Gretta sighed. “I'll tell you what’s going on, dearie. I’m bringing us into the next generation. We're also getting plumbing, and you will love it.”
“We already have plumbing. We’ve had running water in the kitchen for three years.”
“I'm talking about full plumbing—a commode, a shower, and
a bath. Running water in the bathroom on both levels, and in your tower.”
“Are you serious? How could two women need so much extravagance?”
“Why don't you just close that judgmental mouth of yours and open your mind a little bit.” She shook her head in disgust.
“Hold it right there, old lady. How dare you insult me or change my life in anyway without my permission? I was perfectly happy—well, we'll call it satisfied—with the way things were, and you had to go and change everything?” What nerve. Besides, I liked my morning rituals. I wouldn’t let modern conveniences rob me of that single hold on the past.

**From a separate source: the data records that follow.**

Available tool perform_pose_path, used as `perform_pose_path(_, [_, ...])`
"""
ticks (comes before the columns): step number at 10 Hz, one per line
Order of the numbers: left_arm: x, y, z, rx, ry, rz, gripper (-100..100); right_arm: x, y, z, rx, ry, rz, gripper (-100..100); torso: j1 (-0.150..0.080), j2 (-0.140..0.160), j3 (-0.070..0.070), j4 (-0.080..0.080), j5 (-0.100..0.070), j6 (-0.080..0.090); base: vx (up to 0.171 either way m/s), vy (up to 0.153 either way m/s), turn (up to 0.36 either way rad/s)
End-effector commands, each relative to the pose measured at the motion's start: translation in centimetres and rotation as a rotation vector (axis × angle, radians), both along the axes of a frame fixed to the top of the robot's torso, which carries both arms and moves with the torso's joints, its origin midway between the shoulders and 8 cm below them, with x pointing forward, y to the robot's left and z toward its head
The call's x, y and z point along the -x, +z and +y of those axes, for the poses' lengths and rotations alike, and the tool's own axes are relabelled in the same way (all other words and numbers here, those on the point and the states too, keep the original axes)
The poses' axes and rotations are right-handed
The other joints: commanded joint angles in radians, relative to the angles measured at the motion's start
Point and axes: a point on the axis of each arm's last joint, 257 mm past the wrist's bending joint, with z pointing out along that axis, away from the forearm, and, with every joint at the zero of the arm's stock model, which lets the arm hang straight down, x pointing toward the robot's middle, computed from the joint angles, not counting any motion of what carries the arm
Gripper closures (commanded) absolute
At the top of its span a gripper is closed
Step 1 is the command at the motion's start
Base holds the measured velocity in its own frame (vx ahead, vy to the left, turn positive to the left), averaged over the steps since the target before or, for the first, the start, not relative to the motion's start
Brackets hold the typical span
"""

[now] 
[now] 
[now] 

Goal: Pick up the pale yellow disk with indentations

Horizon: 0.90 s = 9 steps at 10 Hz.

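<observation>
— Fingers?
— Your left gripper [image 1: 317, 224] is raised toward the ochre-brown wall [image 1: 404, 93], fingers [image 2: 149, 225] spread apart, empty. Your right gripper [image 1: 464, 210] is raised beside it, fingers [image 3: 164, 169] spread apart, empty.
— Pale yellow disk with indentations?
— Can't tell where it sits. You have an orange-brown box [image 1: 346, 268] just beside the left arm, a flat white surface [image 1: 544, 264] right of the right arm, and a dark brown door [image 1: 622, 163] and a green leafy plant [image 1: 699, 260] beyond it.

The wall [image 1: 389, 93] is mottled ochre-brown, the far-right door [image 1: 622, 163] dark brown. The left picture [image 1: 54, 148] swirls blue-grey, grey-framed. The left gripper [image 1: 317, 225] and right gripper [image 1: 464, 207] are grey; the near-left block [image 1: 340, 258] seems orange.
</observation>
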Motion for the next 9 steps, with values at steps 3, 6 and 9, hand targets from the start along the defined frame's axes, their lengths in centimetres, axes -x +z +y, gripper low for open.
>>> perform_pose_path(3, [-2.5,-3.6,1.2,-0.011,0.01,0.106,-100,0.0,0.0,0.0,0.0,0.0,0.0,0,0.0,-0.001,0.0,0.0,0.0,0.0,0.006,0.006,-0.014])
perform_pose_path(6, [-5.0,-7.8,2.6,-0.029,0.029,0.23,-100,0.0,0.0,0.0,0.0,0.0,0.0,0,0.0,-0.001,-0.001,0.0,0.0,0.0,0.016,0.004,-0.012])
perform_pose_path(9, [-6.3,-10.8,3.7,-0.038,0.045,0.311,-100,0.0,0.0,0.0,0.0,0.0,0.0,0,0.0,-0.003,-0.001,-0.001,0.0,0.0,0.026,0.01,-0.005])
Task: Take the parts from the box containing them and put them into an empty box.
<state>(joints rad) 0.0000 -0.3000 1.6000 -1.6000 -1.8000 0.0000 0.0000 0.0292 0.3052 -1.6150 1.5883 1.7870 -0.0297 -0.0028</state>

Gretta steadied her wobbly stick and turned to face me. “Listen here, dearie, you will thank me one day for all the updates in this house. Make no mistake, changes are coming. Do you not realize that if you continue living in such bizarre conditions, people will start to take notice?”
Could Gretta be right? Was I making myself more conspicuous by not trying to fit in with the times more?
“There is not a single home in this town that doesn’t have bathrooms with running water and a commode. It’s such a basic lifestyle need in these advanced times. You have to catch up.”
She had a point there. I really wanted to see what was going on, but I needed to do it my way. I gave a slight nod, as polite as she’d get from me, and I made my way back to my tower so I could dress.
I spent the entire day in the library watching the comings and goings of the workmen and their crews lugging wood for framing, copper pipes, porcelain fixtures…downstairs, upstairs. Everything got a makeover.
A workman stepped through the bathroom door and poked his head into the library. “Well, that about does it.” He wiped his hands on a towel. “We've got your toilet and sink installed. It's usable, I’ll have to come back tomorrow to finish up the rest of this part of the job, and then the plaster guys will be here the next day. Sound good?”
Gretta offered a shaky smile. Her hand trembled as she pressed down on her stick. “I can't wait to take my first shower.” She gave me a look. What did she want me to say?